Lo he tenido que vivir y decir demasiadas veces ya ante sacerdotes aún jóvenes como Luis que me ha tocado despedirles como a él en esta mañana. Una despedida que te desgarra aunque tengas esperanza cristiana, mientras se colocan en su sitio tantas cosas de las que a diario llenan nuestra agenda, nuestros desvelos, nuestras pretensiones y nuestras prisas. Todo entra en su justa medida, todo adquiere su verdadera dimensión, cuando contemplamos a un hombre joven todavía, a un cura de su grandeza moral y su entrega sin fisuras… que sin embargo ya estaba maduro para llegar a la meta de la que todos nosotros seguimos siendo peregrinos. ¡Cuántas cosas sin importancia las tomamos con una seriedad y tragedia indebidas! ¡Cuántas otras que realmente son las importantes las dejamos para mañana para lo mismo hacer cada día! Es una meditación esta que Dios nos brinda, especialmente a los sacerdotes, para valorar nuestras tristezas y poner nombre a nuestras dichas, porque quizás tenemos demasiadas veces alterado ese orden y sufrimos y hacemos sufrir por lo que no vale la pena, mientras que estamos distraídos o extraviados en aquello en lo que propiamente nos jugamos la vida.

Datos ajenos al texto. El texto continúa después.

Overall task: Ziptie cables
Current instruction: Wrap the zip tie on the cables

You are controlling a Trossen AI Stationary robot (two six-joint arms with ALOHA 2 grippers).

El evangelio nos ha hablado del grano de trigo. Enterrado en la tierra buena, da fruto. Hoy enterramos el trigo de este querido hermano. Ahí va toda su vida, su entrega y su ministerio. Sabemos que nada de tanto bueno que en él admiramos, quedará baldío. Dará su fruto eterno como lo ha dado ya en quienes gozamos de su compañía.

Pedimos por su eterno descanso, ponemos ante la misericordia de Dios todos sus días, y estamos ciertos de la resurrección que también para él Cristo obtuvo triunfando sobre su muerte y sobre la nuestra.

Nos consolamos con estas palabras humildes, poniendo mesura a nuestra pena y dolor tan inmensos cuando lo abrimos a la esperanza cristiana. Que el Buen Pastor le reciba en el cielo hacia el que nosotros con trancas y barrancas seguimos caminando. Que nuestra Madre la Santina le acoja en su regazo. Descanse en paz este querido hermano.